BEGIN
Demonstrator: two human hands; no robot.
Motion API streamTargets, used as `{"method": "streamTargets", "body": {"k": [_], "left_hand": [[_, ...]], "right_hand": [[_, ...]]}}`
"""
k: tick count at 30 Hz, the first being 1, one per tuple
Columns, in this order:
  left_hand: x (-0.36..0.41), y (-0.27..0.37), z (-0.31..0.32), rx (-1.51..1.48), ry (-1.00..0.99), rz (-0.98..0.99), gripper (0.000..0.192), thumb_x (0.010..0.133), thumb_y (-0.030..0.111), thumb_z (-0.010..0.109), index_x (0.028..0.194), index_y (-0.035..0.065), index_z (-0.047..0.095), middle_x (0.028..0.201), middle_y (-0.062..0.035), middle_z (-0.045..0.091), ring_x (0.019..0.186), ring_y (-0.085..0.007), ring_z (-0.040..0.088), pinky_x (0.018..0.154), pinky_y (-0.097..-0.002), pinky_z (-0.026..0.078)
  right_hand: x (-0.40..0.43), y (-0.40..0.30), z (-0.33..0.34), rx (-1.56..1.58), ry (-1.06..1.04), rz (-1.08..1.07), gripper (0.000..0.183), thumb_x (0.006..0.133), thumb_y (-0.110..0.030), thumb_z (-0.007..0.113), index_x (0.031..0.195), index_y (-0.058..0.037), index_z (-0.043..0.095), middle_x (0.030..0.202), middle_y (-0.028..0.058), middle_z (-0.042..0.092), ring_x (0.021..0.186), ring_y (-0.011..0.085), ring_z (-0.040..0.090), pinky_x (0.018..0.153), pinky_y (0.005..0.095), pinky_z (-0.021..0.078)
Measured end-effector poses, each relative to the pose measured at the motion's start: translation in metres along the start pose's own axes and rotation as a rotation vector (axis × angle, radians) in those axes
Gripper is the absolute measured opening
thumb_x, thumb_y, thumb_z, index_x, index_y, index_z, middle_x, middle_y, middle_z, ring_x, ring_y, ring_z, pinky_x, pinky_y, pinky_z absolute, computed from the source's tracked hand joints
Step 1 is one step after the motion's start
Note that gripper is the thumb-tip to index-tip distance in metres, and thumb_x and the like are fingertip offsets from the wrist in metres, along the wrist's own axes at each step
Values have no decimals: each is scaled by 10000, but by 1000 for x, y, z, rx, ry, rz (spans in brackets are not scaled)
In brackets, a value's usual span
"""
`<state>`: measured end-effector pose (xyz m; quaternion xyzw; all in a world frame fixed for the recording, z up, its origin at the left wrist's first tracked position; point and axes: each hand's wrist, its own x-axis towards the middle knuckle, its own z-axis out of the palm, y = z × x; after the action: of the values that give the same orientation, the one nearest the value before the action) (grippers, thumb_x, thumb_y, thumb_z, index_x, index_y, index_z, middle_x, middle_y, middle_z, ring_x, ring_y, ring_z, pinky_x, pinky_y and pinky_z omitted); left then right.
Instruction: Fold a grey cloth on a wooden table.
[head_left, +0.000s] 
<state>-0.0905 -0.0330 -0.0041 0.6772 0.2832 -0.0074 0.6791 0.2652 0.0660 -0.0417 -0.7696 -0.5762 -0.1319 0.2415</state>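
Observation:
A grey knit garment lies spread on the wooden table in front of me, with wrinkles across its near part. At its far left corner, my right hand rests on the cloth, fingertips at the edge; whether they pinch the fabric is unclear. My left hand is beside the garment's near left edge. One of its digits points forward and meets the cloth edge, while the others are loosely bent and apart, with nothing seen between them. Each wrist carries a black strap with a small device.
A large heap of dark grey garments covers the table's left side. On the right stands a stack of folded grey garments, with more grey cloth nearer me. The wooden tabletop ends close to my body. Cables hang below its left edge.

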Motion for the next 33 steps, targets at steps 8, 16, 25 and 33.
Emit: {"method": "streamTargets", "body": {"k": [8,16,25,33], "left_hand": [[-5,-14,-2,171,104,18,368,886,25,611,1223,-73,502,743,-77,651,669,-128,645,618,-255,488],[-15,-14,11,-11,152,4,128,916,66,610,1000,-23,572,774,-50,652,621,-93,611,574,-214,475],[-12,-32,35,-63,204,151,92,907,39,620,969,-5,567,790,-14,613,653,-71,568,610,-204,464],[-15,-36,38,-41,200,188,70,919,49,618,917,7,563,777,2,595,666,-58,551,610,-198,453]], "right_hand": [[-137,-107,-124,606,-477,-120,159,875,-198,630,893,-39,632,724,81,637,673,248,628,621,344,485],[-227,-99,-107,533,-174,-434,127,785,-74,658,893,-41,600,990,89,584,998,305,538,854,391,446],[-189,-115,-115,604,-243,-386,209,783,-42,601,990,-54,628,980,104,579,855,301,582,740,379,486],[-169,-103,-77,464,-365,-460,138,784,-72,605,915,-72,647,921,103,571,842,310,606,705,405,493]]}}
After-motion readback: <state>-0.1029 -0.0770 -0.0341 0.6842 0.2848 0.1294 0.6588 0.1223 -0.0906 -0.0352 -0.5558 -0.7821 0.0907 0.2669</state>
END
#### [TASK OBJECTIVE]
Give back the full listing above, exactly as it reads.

#### [RESPONSE BELOW]
Demonstrator: two human hands; no robot.
Motion API streamTargets, used as `{"method": "streamTargets", "body": {"k": [_], "left_hand": [[_, ...]], "right_hand": [[_, ...]]}}`
"""
k: tick count at 30 Hz, the first being 1, one per tuple
Columns, in this order:
  left_hand: x (-0.36..0.41), y (-0.27..0.37), z (-0.31..0.32), rx (-1.51..1.48), ry (-1.00..0.99), rz (-0.98..0.99), gripper (0.000..0.192), thumb_x (0.010..0.133), thumb_y (-0.030..0.111), thumb_z (-0.010..0.109), index_x (0.028..0.194), index_y (-0.035..0.065), index_z (-0.047..0.095), middle_x (0.028..0.201), middle_y (-0.062..0.035), middle_z (-0.045..0.091), ring_x (0.019..0.186), ring_y (-0.085..0.007), ring_z (-0.040..0.088), pinky_x (0.018..0.154), pinky_y (-0.097..-0.002), pinky_z (-0.026..0.078)
  right_hand: x (-0.40..0.43), y (-0.40..0.30), z (-0.33..0.34), rx (-1.56..1.58), ry (-1.06..1.04), rz (-1.08..1.07), gripper (0.000..0.183), thumb_x (0.006..0.133), thumb_y (-0.110..0.030), thumb_z (-0.007..0.113), index_x (0.031..0.195), index_y (-0.058..0.037), index_z (-0.043..0.095), middle_x (0.030..0.202), middle_y (-0.028..0.058), middle_z (-0.042..0.092), ring_x (0.021..0.186), ring_y (-0.011..0.085), ring_z (-0.040..0.090), pinky_x (0.018..0.153), pinky_y (0.005..0.095), pinky_z (-0.021..0.078)
Measured end-effector poses, each relative to the pose measured at the motion's start: translation in metres along the start pose's own axes and rotation as a rotation vector (axis × angle, radians) in those axes
Gripper is the absolute measured opening
thumb_x, thumb_y, thumb_z, index_x, index_y, index_z, middle_x, middle_y, middle_z, ring_x, ring_y, ring_z, pinky_x, pinky_y, pinky_z absolute, computed from the source's tracked hand joints
Step 1 is one step after the motion's start
Note that gripper is the thumb-tip to index-tip distance in metres, and thumb_x and the like are fingertip offsets from the wrist in metres, along the wrist's own axes at each step
Values have no decimals: each is scaled by 10000, but by 1000 for x, y, z, rx, ry, rz (spans in brackets are not scaled)
In brackets, a value's usual span
"""
`<state>`: measured end-effector pose (xyz m; quaternion xyzw; all in a world frame fixed for the recording, z up, its origin at the left wrist's first tracked position; point and axes: each hand's wrist, its own x-axis towards the middle knuckle, its own z-axis out of the palm, y = z × x; after the action: of the values that give the same orientation, the one nearest the value before the action) (grippers, thumb_x, thumb_y, thumb_z, index_x, index_y, index_z, middle_x, middle_y, middle_z, ring_x, ring_y, ring_z, pinky_x, pinky_y and pinky_z omitted); left then right.
Instruction: Fold a grey cloth on a wooden table.
[head_left, +0.000s] 
<state>-0.0905 -0.0330 -0.0041 0.6772 0.2832 -0.0074 0.6791 0.2652 0.0660 -0.0417 -0.7696 -0.5762 -0.1319 0.2415</state>
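Observation:
A grey knit garment lies spread on the wooden table in front of me, with wrinkles across its near part. At its far left corner, my right hand rests on the cloth, fingertips at the edge; whether they pinch the fabric is unclear. My left hand is beside the garment's near left edge. One of its digits points forward and meets the cloth edge, while the others are loosely bent and apart, with nothing seen between them. Each wrist carries a black strap with a small device.
A large heap of dark grey garments covers the table's left side. On the right stands a stack of folded grey garments, with more grey cloth nearer me. The wooden tabletop ends close to my body. Cables hang below its left edge.
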
Motion for the next 33 steps, targets at steps 8, 16, 25 and 33.
Emit: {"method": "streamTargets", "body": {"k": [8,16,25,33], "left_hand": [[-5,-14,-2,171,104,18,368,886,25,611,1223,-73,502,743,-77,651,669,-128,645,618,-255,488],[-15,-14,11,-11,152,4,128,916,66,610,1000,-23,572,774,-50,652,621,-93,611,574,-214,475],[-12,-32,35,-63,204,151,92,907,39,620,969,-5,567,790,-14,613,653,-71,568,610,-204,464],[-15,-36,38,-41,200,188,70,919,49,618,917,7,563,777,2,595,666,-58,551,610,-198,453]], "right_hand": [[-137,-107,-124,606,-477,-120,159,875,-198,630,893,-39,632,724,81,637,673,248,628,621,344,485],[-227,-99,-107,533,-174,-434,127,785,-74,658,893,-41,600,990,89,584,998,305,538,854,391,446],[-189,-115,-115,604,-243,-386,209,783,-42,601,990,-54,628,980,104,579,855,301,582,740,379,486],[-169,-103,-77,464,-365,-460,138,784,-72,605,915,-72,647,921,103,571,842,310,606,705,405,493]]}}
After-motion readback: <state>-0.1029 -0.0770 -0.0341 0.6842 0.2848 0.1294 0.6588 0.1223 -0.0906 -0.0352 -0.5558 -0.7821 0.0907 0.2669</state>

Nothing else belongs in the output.